On Thu, Sep 3, 2020, at 11:49 AM, Rich Felker wrote:
> On Thu, Sep 03, 2020 at 07:23:02AM -0400, Stefan O'Rear wrote:
> > riscv32 and future architectures lack wait4.
> > ---
> >  src/internal/wait4_waitid.h |  1 +
> >  src/linux/__wait4_waitid.c  | 52 +++++++++++++++++++++++++++++++++++++
> >  src/linux/wait4.c           |  5 ++++
> >  src/process/waitpid.c       |  6 +++++
> >  src/stdio/pclose.c          |  6 +++++
> >  src/unistd/faccessat.c      |  6 ++++-
> >  6 files changed, 75 insertions(+), 1 deletion(-)
> >  create mode 100644 src/internal/wait4_waitid.h
> >  create mode 100644 src/linux/__wait4_waitid.c
> 
> I really don't like introducing a new src/internal file for this. If

I agree.

> the code needs to be shared it should probably just be in wait4.c,
> renamed to __wait4, declared in src/include/sys/wait.h according to
> the usual pattern for exposing namespace-safe versions of
> namespace-violating functions.

Currently waitpid and waitid are cancellation points (required by POSIX)
but wait4 is not, which is why I did not have anything else call a function
with exactly wait4 semantics.

> Ideally I'd like to just not need it, but I'm not sure that's
> possible:
> 
> - faccessat throws away the status and doesn't have any need for the
>   status or idtype emulation code. It could easily be just different
>   syscalls in #ifdef/#else paths.

I think that is exactly what my patch does?

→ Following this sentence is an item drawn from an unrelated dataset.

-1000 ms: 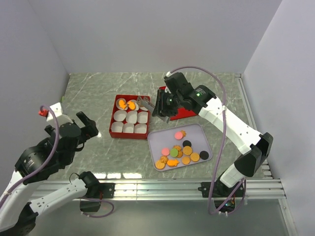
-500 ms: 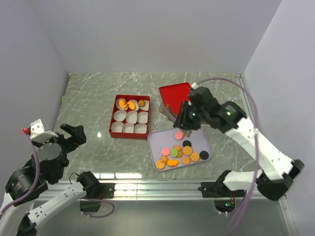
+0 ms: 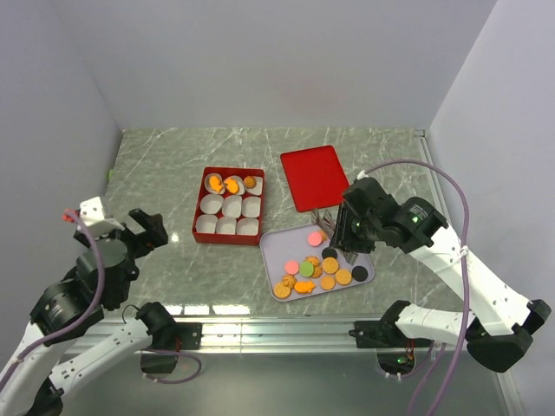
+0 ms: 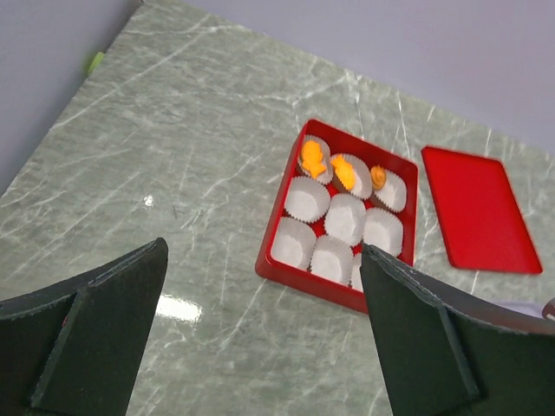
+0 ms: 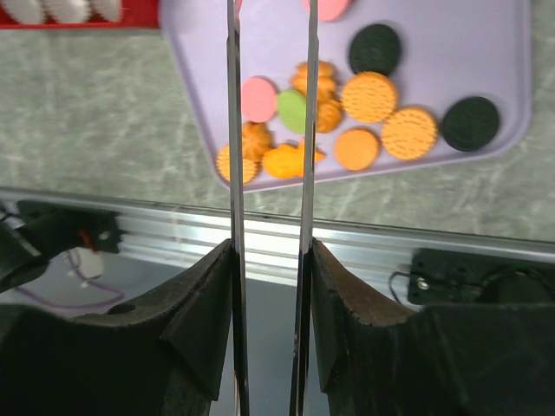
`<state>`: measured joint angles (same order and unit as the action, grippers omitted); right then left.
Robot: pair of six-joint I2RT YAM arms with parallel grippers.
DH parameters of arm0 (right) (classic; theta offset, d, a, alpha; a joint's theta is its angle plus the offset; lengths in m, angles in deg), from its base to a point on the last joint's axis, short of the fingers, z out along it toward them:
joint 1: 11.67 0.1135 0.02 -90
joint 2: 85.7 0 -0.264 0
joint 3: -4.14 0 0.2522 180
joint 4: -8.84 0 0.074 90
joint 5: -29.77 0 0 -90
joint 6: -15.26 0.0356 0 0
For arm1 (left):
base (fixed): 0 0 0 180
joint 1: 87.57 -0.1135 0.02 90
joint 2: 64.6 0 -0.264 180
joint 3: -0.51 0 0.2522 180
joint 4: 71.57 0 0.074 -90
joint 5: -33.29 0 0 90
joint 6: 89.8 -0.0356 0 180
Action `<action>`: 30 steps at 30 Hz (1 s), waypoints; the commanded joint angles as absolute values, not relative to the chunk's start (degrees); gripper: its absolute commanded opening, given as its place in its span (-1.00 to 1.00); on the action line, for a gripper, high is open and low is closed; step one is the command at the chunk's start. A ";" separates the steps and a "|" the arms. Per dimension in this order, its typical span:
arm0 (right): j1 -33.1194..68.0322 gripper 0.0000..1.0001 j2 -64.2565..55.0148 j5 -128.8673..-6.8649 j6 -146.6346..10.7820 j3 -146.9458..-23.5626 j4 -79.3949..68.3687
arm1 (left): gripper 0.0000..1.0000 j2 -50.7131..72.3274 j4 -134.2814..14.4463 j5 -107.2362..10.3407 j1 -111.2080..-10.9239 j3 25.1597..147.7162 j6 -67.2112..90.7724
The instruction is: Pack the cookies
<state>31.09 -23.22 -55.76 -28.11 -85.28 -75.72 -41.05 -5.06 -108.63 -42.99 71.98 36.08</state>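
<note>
The cookies [image 3: 317, 269], orange, pink, green and black, lie on a lavender tray [image 3: 276, 243]; they also show in the right wrist view [image 5: 373, 97]. Three orange cookies [image 3: 231, 184] sit in the far row of paper cups of the red box [image 3: 198, 227], seen too from the left wrist [image 4: 342, 171]. My right gripper [image 3: 347, 229] [image 5: 270, 260] is shut on metal tongs [image 5: 232, 130], whose tips hang over the tray's far edge beside a pink cookie [image 3: 314, 237]. My left gripper [image 3: 147, 230] [image 4: 263, 251] is open and empty, left of the box.
The red lid [image 3: 315, 178] lies flat behind the tray and right of the box. Grey walls close in on three sides. An aluminium rail [image 3: 286, 331] runs along the near edge, where the arm bases sit.
My right arm swung the tongs from over the box back to the tray's far edge. A third orange cookie now shows in the box's far row. The left arm shifted slightly.
</note>
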 commanded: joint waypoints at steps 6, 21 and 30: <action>31.40 -0.11 -23.65 -54.33 -29.12 -80.11 -76.02 | 0.99 -36.65 -12.28 -104.96 -42.83 69.29 30.44; 31.48 -0.04 -17.24 -55.74 -31.58 -80.28 -73.12 | 0.99 -32.35 -20.28 -98.56 -42.92 64.01 26.66; 31.75 0.01 -12.41 -55.57 -34.05 -81.60 -72.06 | 0.95 -24.70 -27.13 -79.30 -57.41 63.84 22.35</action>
<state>31.22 -12.95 -56.28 -32.50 -79.79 -73.97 -25.05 -21.65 -88.61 -52.89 64.07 25.28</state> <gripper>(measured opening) 0.506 0.980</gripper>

> - pclose does need status but not the idtype part. but it's only
>   listening for process termination not all the other weird stuff. I'm
>   not sure if it would make sense to construct status inline here. It
>   might if we had a macro like the glibc "inverse-W" macro (I forget
>   its name) to construct a wait status from parts; if so this could
>   later be considered for a public API (previously requested).

Earlier I had the wait status conversion code broken out separately
but it seemed not worth it for just pclose.

> - waitpid and wait4 at least need the idtype and status construction.
> 
> Unfortunately, wait4 also needs the rusage conversion, which waitpid
> doesn't want. This kinda defeats my idea of just exposing __wait4 from
> wait4.c.
> 
> A side observation to keep in mind is that passing the argument cp
> doesn't really help optimize anything; it only worked well in
> c2feda4e2e because the function there is inline. Of the 4 callers you
> have, faccessat and pclose have hard requirements not to be a
> cancellation point and waitpid has a hard requirement to be one. But

pclose has a hard requirement to not be a cancellation point but it also
has "If a thread is canceled during execution of pclose(), the behavior
is undefined."  The implications of the combination are confusing.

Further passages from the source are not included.